_DESCRIPTION OF THE TASK:_ Read through the material below and copy each line in which the word "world" occurs.

_ _ _ _ _

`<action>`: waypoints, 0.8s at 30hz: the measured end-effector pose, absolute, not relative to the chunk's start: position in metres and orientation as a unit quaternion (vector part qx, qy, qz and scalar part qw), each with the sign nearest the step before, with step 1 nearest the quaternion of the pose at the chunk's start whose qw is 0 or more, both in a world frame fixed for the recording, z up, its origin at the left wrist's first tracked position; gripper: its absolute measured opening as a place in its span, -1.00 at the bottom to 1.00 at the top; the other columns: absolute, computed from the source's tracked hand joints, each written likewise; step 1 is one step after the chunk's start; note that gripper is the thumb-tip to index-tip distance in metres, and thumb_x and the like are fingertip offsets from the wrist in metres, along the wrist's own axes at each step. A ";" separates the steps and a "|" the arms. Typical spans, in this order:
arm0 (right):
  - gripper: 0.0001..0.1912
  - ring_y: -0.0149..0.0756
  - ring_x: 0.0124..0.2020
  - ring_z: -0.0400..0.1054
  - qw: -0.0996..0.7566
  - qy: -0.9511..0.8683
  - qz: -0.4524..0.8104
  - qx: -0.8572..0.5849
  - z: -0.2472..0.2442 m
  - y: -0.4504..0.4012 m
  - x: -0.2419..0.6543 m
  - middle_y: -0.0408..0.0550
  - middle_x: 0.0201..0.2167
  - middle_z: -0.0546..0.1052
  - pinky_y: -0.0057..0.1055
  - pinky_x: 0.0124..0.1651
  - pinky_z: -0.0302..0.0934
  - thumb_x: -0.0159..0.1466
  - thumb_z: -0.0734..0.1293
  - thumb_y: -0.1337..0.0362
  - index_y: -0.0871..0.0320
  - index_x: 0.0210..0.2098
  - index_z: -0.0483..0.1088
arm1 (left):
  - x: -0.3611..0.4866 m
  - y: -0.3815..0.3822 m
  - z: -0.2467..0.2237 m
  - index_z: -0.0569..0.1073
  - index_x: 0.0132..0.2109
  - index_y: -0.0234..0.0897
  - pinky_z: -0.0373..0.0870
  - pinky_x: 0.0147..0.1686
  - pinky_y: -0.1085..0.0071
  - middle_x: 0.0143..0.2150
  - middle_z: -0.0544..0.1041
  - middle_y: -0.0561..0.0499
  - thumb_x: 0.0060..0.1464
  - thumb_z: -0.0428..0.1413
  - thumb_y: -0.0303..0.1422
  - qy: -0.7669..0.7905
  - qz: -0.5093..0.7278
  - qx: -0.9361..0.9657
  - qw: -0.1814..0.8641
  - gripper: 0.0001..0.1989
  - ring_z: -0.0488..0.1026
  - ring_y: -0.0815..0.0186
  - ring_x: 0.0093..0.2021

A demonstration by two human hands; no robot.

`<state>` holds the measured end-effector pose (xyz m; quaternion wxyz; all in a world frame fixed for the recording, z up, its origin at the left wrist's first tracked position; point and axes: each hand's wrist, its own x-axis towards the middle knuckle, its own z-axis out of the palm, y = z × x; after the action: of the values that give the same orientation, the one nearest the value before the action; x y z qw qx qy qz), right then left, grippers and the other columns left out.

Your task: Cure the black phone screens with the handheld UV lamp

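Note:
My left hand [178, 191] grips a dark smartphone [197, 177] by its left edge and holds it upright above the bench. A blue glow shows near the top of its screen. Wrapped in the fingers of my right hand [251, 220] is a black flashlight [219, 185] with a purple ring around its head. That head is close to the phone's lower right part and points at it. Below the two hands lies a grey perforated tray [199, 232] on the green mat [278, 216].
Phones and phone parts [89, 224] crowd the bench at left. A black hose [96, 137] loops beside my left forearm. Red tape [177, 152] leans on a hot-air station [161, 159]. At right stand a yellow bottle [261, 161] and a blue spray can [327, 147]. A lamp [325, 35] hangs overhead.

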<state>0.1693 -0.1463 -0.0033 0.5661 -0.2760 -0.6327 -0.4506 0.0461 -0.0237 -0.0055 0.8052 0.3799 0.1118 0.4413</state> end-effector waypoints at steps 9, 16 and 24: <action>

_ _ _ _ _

_RESULT:_
`<action>`: waypoints, 0.8s at 30hz: the measured end-effector pose, absolute, not relative to the chunk's start: position in metres and orientation as a unit quaternion (vector part qx, qy, qz and scalar part qw), each with the sign nearest the step before, with step 1 nearest the quaternion of the pose at the chunk's start whose qw is 0 or more, both in a world frame fixed for the recording, z up, its origin at the left wrist's first tracked position; gripper: its absolute measured opening as a place in its span, -1.00 at the bottom to 1.00 at the top; the other columns: absolute, computed from the source's tracked hand joints, each written likewise; step 1 is one step after the chunk's start; note that gripper is the thumb-tip to index-tip distance in metres, and thumb_x and the like are fingertip offsets from the wrist in metres, along the wrist's own axes at each step. A ";" separates the steps and a "|" the arms. Typical spans, in this order:
`<state>` holds the measured end-effector pose (xyz m; quaternion wxyz; all in a world frame fixed for the recording, z up, its origin at the left wrist's first tracked position; point and axes: each hand's wrist, its own x-axis towards the middle knuckle, its own z-axis out of the palm, y = z × x; after the action: of the values that give the same orientation, the one nearest the value before the action; x y z qw qx qy qz), right then left, grippers and the other columns left out.

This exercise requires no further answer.